Signed-off-by: Varun Sundar Rabindranath <vsundarr@redhat.com> Co-authored-by: Varun Sundar Rabindranath <vsundarr@redhat.com>
2025-11-12 16:13:03 -05:00
parent 478ee511de
commit 74a9a9faad
6 changed files with 163 additions and 48 deletions
--- a/vllm/model_executor/layers/fused_moe/modular_kernel.py
+++ b/vllm/model_executor/layers/fused_moe/modular_kernel.py
@@ -149,6 +149,15 @@ class FusedMoEPrepareAndFinalize(ABC):
    described above.
    """

+    def post_init_setup(self, fused_experts: "FusedMoEPermuteExpertsUnpermute"):
+        """
+        Initialize FusedMoEPrepareAndFinalize settings that depend on
+        FusedMoEPermuteExpertsUnpermute experts object.

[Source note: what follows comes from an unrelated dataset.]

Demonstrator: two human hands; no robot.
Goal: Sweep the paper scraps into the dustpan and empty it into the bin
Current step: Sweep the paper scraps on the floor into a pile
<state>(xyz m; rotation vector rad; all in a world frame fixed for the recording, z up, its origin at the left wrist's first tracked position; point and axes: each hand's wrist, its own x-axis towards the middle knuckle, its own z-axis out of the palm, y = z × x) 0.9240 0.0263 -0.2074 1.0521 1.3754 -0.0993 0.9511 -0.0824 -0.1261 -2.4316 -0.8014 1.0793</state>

+        The FusedMoEPrepareAndFinalize implementations that have such
+        dependencies may choose to override this function.
+        """
+        return
+
    @abstractmethod
    def prepare(
        self,
@@ -503,6 +512,13 @@ class FusedMoEPermuteExpertsUnpermute(ABC):
        """
        raise NotImplementedError

+    def supports_packed_ue8m0_act_scales(self) -> bool:
+        """
+        A flag indicating whether or not this class can process packed ue8m0
+        activation scales.
+        """
+        return False
+
    def workspace_dtype(self, act_dtype: torch.dtype) -> torch.dtype:
        """
        Workspace type: The dtype to use for the workspace tensors.

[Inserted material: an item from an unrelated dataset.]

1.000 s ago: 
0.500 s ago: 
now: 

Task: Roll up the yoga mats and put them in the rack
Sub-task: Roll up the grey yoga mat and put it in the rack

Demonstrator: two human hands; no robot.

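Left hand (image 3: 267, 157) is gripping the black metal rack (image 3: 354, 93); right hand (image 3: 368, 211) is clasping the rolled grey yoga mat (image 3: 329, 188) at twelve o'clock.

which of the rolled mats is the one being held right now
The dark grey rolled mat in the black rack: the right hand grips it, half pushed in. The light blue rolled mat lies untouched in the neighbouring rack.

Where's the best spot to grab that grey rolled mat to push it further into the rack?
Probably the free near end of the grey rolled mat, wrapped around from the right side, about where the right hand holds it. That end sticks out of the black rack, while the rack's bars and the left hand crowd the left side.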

@@ -698,6 +714,8 @@ class FusedMoEModularKernel(torch.nn.Module):
        self.prepare_finalize = prepare_finalize
        self.fused_experts = fused_experts
        self.shared_experts = shared_experts
+
+        self._post_init_setup()
        assert (
            prepare_finalize.activation_format == fused_experts.activation_formats[0]
        ), (
@@ -707,6 +725,13 @@ class FusedMoEModularKernel(torch.nn.Module):
            f"{fused_experts.activation_formats[0]}"
        )

+    def _post_init_setup(self):
+        """
+        Resolve any leftover setup dependencies between self.prepare_finalize
+        and self.fused_experts here.
+        """
+        self.prepare_finalize.post_init_setup(self.fused_experts)
+
    def supports_expert_map(self) -> bool:
        """
        A flag indicating whether or not this class supports expert maps.